John Needham returned from Iraq, suffering from combat stress. If he had received proper care, would he be standing trial for murder?

This is the third installment in a weeklong investigative series called “Coming Home.” Read a note written by John Needham here. You can also read the introduction to the series, and the first and second installments, which appeared Monday and Tuesday.

The third installment in this series, by Michael de Yoanna and Mark Benjamin at Salon.com, starts out thus:

Feb. 12, 2009 | FORT CARSON, Colo. — Fellow soldiers in Iraq called John Wiley Needham “Needhammer” for his toughness. They also saw him as somehow charmed, because the tall blond Army private from Southern California always seemed to be just far enough away from danger. People died next to Needham; Needham survived.

But “Needhammer” was not indestructible after all. He struggled with the aftereffects of the explosions he’d dodged. He survived a suicide attempt while in Iraq, and, after being shipped out of the country in 2007, was diagnosed with post-traumatic stress disorder and a brain injury. He took so many prescription meds he could barely hold his head up. According to Needham’s father, Mike, the Army’s response to the soldier’s problems was punishment rather than treatment.

Last year, just weeks after his discharge, he allegedly beat 19-year-old aspiring model Jacqwelyn Villagomez to death in his California condo.

It continues with this clip:

A Salon investigation has identified several trends involving Fort Carson soldiers who became homicidal. There are failures by healthcare workers and commanders to provide proper care to soldiers struggling with hidden wounds such as PTSD and brain injuries. There is a tendency to overmedicate soldiers struggling with stress or other injuries. Behind it all is an Army culture that punishes problematic soldiers instead of aiding them.
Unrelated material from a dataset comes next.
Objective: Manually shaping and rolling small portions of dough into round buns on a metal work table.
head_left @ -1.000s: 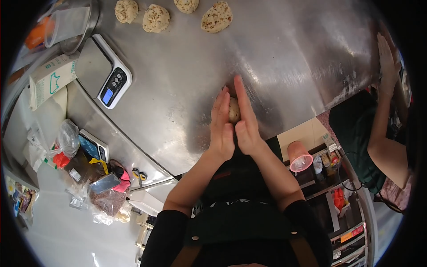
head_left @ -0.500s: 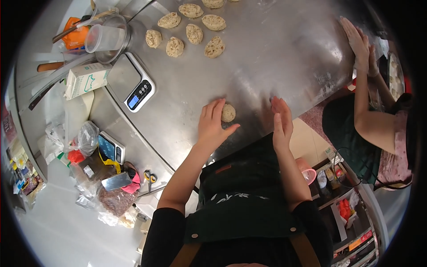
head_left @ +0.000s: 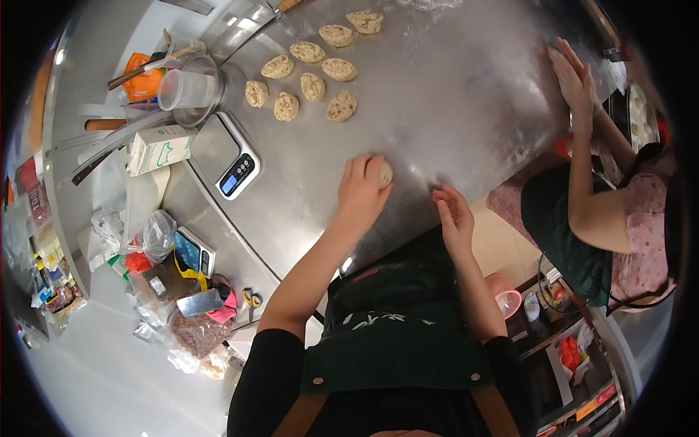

But it can’t be misunderstood that Fort Carson, nor just the Army, is the only Military Base where soldiers, returning from In-Theater tours in Iraq and Afghanistan, is the only base where these soldiers, especially after serving multiple tours, many on extended tours of more than a year, are experiencing the problems of reintegration and suffering from the effects of war and occupation of others, especially within the culture of the military. Those of us who are ‘Nam vets, and others before and after that, were there with our brothers who went through the same, and back than the tour in country was normally only a twelve month one for the greater majority. Longer tours, less down time between tours, strain of these tours on the soldier and their families, and so much more of the personal and military stress can break down even the strongest minds of many, war and occupations are the complete opposite of the way we are raised and taught how to view the world around us.

This first page of the Salon report, third installment, leads into this “We believe what happened was he had a flashback and lost control” second page, subtitled thus at the bottom of page one.

While Wolgast declines to link soldier healthcare and violent crimes to PTSD, Sheilagh McAteer, a Colorado public defender and a member of a federal Health and Human Services task force exploring ways to divert combat veterans who resort to crime, sees compelling links.

McAteer says soldiers returning home after traumatic war experiences are struggling with violence. Some are winding up in prison and Army officials need to wake up and recognize the problem, she adds.

So far, though, the Army is “refusing to take responsibility,” McAteer says. “That’s a problem.”

Just as happened before and for the long time after, till the next War of Choice raises it’s ugly head, as we never learn the real lessons of, and fail to even learn and understand the tactical.

1 comments

    • jimstaro on February 12, 2009 at 13:56
      Author

    As far as suicides among active duty soldiers

    and veterans of the wars in Iraq and Afghanistan

    are concerned,

    we in America have just seen the tip of the iceberg.

    Two tours will be twice the chance of suicide.

    Three tours will be triple the chance of suicide.

    Four tours will be four times the chance of suicide.

    These soldiers will be deleted by this country like

    unwanted e-mails.

    Why?

    Because the American people do not support the troops.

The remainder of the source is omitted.